Your answer should be the records below, written out exactly.

[Records from a data source]
┄┄┄┄┄┄

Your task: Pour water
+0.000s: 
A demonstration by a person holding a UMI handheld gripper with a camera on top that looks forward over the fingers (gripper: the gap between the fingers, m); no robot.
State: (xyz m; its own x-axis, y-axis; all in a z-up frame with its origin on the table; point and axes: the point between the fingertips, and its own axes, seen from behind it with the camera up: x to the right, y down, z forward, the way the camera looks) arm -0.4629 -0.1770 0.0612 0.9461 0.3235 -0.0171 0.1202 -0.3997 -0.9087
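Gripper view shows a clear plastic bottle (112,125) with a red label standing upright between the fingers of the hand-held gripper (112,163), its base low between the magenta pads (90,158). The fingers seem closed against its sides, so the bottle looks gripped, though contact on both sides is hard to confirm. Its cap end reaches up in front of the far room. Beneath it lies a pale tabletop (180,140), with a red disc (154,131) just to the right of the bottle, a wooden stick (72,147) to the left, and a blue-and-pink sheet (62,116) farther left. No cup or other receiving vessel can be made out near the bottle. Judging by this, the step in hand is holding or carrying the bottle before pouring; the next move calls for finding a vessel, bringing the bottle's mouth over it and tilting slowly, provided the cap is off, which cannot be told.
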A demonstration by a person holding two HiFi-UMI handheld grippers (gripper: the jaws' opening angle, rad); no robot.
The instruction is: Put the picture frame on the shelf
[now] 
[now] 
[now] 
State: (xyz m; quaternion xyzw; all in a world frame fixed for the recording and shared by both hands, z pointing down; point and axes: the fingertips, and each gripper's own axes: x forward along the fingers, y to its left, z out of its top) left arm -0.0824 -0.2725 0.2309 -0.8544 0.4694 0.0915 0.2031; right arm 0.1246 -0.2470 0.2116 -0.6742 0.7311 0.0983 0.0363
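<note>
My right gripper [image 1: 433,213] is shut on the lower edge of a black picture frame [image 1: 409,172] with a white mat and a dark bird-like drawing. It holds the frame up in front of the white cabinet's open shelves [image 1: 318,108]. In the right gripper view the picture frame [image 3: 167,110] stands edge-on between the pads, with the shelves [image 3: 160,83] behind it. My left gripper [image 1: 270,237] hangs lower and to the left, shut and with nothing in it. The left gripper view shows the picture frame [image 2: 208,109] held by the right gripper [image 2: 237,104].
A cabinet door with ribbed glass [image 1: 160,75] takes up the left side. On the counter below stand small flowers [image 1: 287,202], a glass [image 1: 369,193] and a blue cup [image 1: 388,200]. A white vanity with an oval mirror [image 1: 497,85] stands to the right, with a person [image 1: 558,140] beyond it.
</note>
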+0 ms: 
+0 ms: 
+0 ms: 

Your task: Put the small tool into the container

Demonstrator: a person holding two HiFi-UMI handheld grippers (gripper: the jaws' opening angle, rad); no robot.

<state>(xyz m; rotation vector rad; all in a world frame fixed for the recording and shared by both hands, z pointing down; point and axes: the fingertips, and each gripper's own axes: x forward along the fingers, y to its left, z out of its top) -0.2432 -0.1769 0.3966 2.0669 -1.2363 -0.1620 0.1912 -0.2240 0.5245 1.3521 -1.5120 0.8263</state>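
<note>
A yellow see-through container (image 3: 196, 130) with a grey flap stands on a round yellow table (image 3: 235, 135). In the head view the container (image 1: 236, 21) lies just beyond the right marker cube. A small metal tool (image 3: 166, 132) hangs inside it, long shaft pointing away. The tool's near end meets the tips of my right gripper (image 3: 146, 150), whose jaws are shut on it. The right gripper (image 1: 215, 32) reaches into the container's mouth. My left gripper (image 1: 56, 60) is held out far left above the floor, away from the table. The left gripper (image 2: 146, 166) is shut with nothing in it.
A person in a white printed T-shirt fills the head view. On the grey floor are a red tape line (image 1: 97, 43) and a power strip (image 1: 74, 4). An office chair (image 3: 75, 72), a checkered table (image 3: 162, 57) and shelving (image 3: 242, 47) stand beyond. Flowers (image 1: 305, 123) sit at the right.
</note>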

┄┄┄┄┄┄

• _ANSWER TO THIS EXERCISE_
Your task: Pour water
+0.000s: 
A demonstration by a person holding a UMI handheld gripper with a camera on top that looks forward over the fingers (gripper: the gap between the fingers, m); no robot.
State: (xyz m; its own x-axis, y-axis; all in a z-up frame with its origin on the table; point and axes: the point between the fingertips, and its own axes, seen from behind it with the camera up: x to the right, y down, z forward, the way the camera looks) arm -0.4629 -0.1770 0.0612 0.9461 0.3235 -0.0171 0.1202 -0.3997 -0.9087
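Gripper view shows a clear plastic bottle (112,125) with a red label standing upright between the fingers of the hand-held gripper (112,163), its base low between the magenta pads (90,158). The fingers seem closed against its sides, so the bottle looks gripped, though contact on both sides is hard to confirm. Its cap end reaches up in front of the far room. Beneath it lies a pale tabletop (180,140), with a red disc (154,131) just to the right of the bottle, a wooden stick (72,147) to the left, and a blue-and-pink sheet (62,116) farther left. No cup or other receiving vessel can be made out near the bottle. Judging by this, the step in hand is holding or carrying the bottle before pouring; the next move calls for finding a vessel, bringing the bottle's mouth over it and tilting slowly, provided the cap is off, which cannot be told.
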A demonstration by a person holding two HiFi-UMI handheld grippers (gripper: the jaws' opening angle, rad); no robot.
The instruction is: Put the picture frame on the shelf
[now] 
[now] 
[now] 
State: (xyz m; quaternion xyzw; all in a world frame fixed for the recording and shared by both hands, z pointing down; point and axes: the fingertips, and each gripper's own axes: x forward along the fingers, y to its left, z out of its top) left arm -0.0824 -0.2725 0.2309 -0.8544 0.4694 0.0915 0.2031; right arm 0.1246 -0.2470 0.2116 -0.6742 0.7311 0.0983 0.0363
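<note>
My right gripper [image 1: 433,213] is shut on the lower edge of a black picture frame [image 1: 409,172] with a white mat and a dark bird-like drawing. It holds the frame up in front of the white cabinet's open shelves [image 1: 318,108]. In the right gripper view the picture frame [image 3: 167,110] stands edge-on between the pads, with the shelves [image 3: 160,83] behind it. My left gripper [image 1: 270,237] hangs lower and to the left, shut and with nothing in it. The left gripper view shows the picture frame [image 2: 208,109] held by the right gripper [image 2: 237,104].
A cabinet door with ribbed glass [image 1: 160,75] takes up the left side. On the counter below stand small flowers [image 1: 287,202], a glass [image 1: 369,193] and a blue cup [image 1: 388,200]. A white vanity with an oval mirror [image 1: 497,85] stands to the right, with a person [image 1: 558,140] beyond it.
</note>
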+0 ms: 
+0 ms: 
+0 ms: 

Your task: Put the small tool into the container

Demonstrator: a person holding two HiFi-UMI handheld grippers (gripper: the jaws' opening angle, rad); no robot.

<state>(xyz m; rotation vector rad; all in a world frame fixed for the recording and shared by both hands, z pointing down; point and axes: the fingertips, and each gripper's own axes: x forward along the fingers, y to its left, z out of its top) -0.2432 -0.1769 0.3966 2.0669 -1.2363 -0.1620 0.1912 -0.2240 0.5245 1.3521 -1.5120 0.8263</state>
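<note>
A yellow see-through container (image 3: 196, 130) with a grey flap stands on a round yellow table (image 3: 235, 135). In the head view the container (image 1: 236, 21) lies just beyond the right marker cube. A small metal tool (image 3: 166, 132) hangs inside it, long shaft pointing away. The tool's near end meets the tips of my right gripper (image 3: 146, 150), whose jaws are shut on it. The right gripper (image 1: 215, 32) reaches into the container's mouth. My left gripper (image 1: 56, 60) is held out far left above the floor, away from the table. The left gripper (image 2: 146, 166) is shut with nothing in it.
A person in a white printed T-shirt fills the head view. On the grey floor are a red tape line (image 1: 97, 43) and a power strip (image 1: 74, 4). An office chair (image 3: 75, 72), a checkered table (image 3: 162, 57) and shelving (image 3: 242, 47) stand beyond. Flowers (image 1: 305, 123) sit at the right.
</note>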

No more output is required for the exercise.